[Bug 671] Whitelist more HTML tags: address dfn kbd q samp

bugzilla-daemon Wed, 21 Jul 2010 18:30:21 -0700

https://bugzilla.wikimedia.org/show_bug.cgi?id=671

S. McCandlish <[email protected]> changed:

           What    |Removed                     |Added
----------------------------------------------------------------------------
            Summary|Whitelist more HTML tags:   |Whitelist more HTML tags:
                   |dfn kbd q samp              |address dfn kbd q samp

--- Comment #41 from S. McCandlish <[email protected]> 2010-07-22 01:29:44 
UTC ---
I apologize for the length of this, but this has gone on for far, far too long,
and is getting increasingly out in left field on several points. This bug needs
to get fixed as soon as possible.  I'm not trying to be sarky, but it's getting
very tiresome having this bug's fixing being held off or outright rejected on a
basis of "I don't see why..."  So, I'll explain why in detail. It'll be
tedious, but this bug's remained mostly unfixed for years, so I guess it's
necessary.

--- Comment #39 from The Evil IP address <[email protected]>
2010-07-21 19:20:27 UTC ---
> I think there are potential uses for these tags within wikis: The kbd tag
> is used for keyboard text and could for example be used for [[Template:Key
> press]] on the English language Wikipedia. The samp tag could be useful
> for formatting the software text given by other software, for example in
> manual pages.

Right. And perhaps even more to the point, these serve specific semantic and
usability/accessibility purposes, and Wikipedia and other MW wikis are
presently sorely abusing the code element and (now deprecated) tt element to
make up for the lack of these.  They should never have been left out to begin
with.  None of these should have, really, except arguably the q element because
of its widespread implementation issues.

--- Comment #37 from Aryeh Gregor <[email protected]> 2010-06-13
23:57:30 UTC 
> [The dfn element] sounds like it might be worth whitelisting.
> Does anyone have any actual evidence that it's used by search engines?
> Alternatively, S. McCandlish, what's this rich glossary code and why does
> it need dfn?

The lack of the dfn element is a particular thorn in my side on Wikipedia right
now, in reality and not in theory, as WP and other MW-based wikis
*overwhelmingly abuse* the dl/dt/dd elements all over the place (e.g. every
talk page!) for purely visual indentation (:) and/or boldfacing (;).  A new
Bugzilla ticket (if one doesn't exist for this yet) needs to be opened to fix
this - replace all dl/dt/dd output of ":" and ";" wikimarkup with CSS-styled
divs.
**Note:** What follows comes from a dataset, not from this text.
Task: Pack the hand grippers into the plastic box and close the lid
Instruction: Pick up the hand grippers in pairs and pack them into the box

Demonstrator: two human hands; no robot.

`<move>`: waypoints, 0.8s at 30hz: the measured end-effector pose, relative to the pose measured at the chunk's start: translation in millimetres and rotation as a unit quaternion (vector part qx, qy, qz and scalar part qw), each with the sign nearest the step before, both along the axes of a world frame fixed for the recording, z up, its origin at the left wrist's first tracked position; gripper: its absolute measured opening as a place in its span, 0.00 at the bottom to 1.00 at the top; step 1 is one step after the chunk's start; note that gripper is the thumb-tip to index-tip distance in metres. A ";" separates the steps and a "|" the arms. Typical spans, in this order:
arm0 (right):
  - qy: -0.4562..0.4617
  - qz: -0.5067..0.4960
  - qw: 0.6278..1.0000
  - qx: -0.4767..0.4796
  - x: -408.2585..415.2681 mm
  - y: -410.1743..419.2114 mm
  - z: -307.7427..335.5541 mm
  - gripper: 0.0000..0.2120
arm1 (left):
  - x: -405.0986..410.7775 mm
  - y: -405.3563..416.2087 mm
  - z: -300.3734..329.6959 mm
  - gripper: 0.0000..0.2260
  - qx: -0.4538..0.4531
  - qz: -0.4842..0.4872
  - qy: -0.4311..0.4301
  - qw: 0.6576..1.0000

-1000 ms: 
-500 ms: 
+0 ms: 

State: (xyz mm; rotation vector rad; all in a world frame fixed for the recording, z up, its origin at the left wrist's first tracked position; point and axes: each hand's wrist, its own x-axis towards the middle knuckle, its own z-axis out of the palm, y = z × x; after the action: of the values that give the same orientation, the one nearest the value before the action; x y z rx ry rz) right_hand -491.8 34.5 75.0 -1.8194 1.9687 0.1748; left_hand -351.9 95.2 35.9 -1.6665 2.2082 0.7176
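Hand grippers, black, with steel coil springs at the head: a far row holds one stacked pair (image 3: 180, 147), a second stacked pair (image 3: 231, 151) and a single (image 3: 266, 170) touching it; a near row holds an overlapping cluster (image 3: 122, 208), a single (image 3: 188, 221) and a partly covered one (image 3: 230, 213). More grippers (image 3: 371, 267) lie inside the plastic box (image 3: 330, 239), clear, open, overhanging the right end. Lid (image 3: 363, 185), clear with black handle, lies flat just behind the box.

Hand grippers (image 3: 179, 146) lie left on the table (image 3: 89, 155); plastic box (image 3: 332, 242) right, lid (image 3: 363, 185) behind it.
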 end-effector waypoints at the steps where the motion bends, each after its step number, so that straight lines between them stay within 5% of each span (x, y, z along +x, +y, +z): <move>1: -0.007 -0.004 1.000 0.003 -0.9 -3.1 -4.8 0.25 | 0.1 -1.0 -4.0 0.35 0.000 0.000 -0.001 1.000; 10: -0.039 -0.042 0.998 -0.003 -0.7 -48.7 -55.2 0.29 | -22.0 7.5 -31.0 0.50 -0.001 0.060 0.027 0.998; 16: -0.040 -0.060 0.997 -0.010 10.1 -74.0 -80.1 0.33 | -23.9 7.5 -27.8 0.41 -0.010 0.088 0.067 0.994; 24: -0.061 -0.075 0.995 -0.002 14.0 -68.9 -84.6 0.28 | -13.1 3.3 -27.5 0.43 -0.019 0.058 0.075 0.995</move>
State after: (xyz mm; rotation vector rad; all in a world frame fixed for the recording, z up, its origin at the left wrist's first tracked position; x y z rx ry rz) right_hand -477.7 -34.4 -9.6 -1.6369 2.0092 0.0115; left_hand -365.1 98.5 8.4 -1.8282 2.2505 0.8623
The only way to distinguish a real definition (e.g. in a glossary,
in-article or as a stand-alone list article) at the Web semantics level (see
below for numerous reasons this is useful and important) from misuse of these
elements, is with the dfn element.  See draft guideline at [[WP:GLOSSARY]], and
its geeky-as-heck subpage for some detail on MW/WP evilbadness when it comes to
definition and more general lists.  For more background on the dfn element and
its stable HTML 5 future, see the
http://www.w3.org/TR/html5/text-level-semantics.html#the-dfn-element page.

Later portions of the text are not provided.